# WHAT TO WORK ON:
Repeat the listing beneath this line exactly, keeping every character.

# DATA BLOCK:
==*==
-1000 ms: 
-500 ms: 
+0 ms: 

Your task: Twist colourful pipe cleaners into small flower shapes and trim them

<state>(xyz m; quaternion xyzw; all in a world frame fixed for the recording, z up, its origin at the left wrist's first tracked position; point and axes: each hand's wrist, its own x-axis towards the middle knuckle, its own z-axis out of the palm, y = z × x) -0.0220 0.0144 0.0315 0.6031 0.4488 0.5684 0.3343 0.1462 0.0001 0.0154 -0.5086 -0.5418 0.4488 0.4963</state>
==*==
# SOLUTION TO THIS TASK:
-1000 ms: 
-500 ms: 
+0 ms: 

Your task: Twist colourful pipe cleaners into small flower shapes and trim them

<state>(xyz m; quaternion xyzw; all in a world frame fixed for the recording, z up, its origin at the left wrist's first tracked position; point and axes: each hand's wrist, its own x-axis towards the middle knuckle, its own z-axis out of the palm, y = z × x) -0.0220 0.0144 0.0315 0.6031 0.4488 0.5684 0.3343 0.1462 0.0001 0.0154 -0.5086 -0.5418 0.4488 0.4963</state>

Nothing else is part of this output.